The Bronco and the Workhorse
My favorite spirit ally to work with when enacting a curse is the púca, a type of shapeshifter in Irish folklore who can assume a variety of different forms, including human. Púcas are harbingers of both good and bad fortune, and one of the most common forms they take is that of a black colt. When the colt brings bad fortune, it takes an unsuspecting person for a wild ride on its back and returns them safely home (albeit startled) after it’s had its fun. When the colt brings good fortune, it lends its assistance in ensuring efficiency and productivity of workloads increase.
Púcas are also associated with the blackberry bush, a plant that equally carries a balance of magical qualities. The blackberry’s thorns have long associated it with the Devil[ii], while its berries contain healing antioxidants. Púcas are said to urinate on blackberry bushes on Samhain (Oct 31), thus spoiling them for human consumption.
Resetting the Energetic Scale
I like working with púcas for curses because of their balancing energetic properties. When all known avenues have failed in correcting human injustices, púcas can go into our blind spots to disrupt and improve processes.

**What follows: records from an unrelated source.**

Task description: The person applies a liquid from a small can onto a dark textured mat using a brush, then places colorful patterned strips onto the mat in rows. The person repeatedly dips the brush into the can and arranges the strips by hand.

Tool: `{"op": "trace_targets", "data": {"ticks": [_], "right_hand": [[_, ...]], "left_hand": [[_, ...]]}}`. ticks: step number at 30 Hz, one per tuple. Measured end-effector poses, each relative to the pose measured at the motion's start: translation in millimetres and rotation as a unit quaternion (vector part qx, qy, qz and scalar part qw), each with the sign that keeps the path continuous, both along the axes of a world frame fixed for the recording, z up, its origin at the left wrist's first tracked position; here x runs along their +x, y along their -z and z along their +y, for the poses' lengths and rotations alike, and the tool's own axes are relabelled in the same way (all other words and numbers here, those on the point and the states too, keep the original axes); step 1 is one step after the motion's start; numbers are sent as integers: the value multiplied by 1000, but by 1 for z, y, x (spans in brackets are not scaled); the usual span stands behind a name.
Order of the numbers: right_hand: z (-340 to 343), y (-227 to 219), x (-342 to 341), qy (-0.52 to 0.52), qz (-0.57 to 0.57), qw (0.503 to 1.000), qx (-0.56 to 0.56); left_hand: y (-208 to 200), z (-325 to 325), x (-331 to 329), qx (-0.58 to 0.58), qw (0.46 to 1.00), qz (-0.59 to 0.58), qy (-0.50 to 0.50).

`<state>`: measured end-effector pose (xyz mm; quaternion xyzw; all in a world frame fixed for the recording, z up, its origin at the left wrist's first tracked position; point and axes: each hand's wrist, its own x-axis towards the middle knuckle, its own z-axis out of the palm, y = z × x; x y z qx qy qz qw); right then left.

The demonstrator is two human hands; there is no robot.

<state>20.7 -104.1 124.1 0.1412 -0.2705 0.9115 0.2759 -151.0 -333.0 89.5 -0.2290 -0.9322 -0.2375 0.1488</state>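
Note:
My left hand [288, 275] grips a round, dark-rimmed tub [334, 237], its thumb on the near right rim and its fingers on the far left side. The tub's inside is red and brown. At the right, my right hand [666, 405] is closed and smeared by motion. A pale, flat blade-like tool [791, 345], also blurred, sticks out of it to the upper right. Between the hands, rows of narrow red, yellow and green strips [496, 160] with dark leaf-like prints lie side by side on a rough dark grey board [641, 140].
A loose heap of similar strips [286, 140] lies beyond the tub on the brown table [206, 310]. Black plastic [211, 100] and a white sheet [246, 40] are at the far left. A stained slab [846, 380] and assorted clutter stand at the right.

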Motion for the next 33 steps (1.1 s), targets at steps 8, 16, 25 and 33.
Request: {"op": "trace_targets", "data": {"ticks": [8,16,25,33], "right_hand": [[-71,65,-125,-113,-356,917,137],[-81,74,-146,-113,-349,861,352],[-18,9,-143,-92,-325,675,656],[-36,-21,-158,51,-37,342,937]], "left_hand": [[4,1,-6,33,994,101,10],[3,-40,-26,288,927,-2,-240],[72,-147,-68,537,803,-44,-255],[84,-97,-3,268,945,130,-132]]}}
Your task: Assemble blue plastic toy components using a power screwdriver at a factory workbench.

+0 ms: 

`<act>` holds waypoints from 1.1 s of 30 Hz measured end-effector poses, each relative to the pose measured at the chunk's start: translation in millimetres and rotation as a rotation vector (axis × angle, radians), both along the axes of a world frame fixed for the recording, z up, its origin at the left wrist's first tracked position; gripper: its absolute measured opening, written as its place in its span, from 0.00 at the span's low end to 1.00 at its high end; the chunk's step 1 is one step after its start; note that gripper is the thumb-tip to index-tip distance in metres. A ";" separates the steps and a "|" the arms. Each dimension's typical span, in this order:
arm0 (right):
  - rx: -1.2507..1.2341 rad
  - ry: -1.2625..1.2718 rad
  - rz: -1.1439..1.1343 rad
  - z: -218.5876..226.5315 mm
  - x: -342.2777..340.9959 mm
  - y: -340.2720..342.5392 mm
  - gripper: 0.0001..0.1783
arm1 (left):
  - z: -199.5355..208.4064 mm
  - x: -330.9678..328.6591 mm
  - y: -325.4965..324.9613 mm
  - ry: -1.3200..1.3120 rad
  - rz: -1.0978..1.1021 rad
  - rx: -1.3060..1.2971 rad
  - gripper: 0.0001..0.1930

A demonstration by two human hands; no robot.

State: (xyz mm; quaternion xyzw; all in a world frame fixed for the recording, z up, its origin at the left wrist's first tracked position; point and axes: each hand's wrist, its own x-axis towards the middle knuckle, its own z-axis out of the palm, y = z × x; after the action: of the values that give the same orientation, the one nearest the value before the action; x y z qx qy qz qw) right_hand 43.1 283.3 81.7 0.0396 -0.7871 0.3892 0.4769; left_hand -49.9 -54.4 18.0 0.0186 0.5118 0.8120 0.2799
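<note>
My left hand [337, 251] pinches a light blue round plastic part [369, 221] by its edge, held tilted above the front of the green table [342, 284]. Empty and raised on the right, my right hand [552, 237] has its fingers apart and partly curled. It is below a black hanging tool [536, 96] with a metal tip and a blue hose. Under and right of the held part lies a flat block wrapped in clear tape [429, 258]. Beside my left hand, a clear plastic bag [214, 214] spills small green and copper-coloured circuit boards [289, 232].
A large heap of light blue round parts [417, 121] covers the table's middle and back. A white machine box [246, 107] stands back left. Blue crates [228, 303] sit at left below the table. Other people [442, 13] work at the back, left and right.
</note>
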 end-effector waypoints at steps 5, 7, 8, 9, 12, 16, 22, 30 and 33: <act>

To establish a working relationship with a púca, begin by honestly considering that with which you need assistance. Púcas are unpredictable and your cause should be worthy enough to risk being on the receiving end of a bronco ride. If you’re not willing, you’re not ready. But if you are willing, enter a meditative state to meet a púca and advocate for your claim. If the púca agrees, note any offerings it wants in favor of the spell and negotiate consent over what you are willing and not willing to do for the spell.
Once the spell is complete don’t worry about the visible outcome. If the problem exists in intangible blind spots (such as thoughtforms or emotions), the solution will likely come in similar modalities. The injustice is out of your hands now and is under the care of the púca. So release your frustrations and do what you can to find emotional balance. Trust that the púca is doing its job in the unseen realms and commit yourself to cutting chords from the issue in order to find peace and healing.
[i] Cunningham, Scott. Wicca: A Guide for the Solitary Practitioner. St. Paul, MN: Llewellyn Publications, 1999.
[ii] Boyer, Corinne. Plants of the Devil. Place of publication not identified: Three Hands Press, 2017.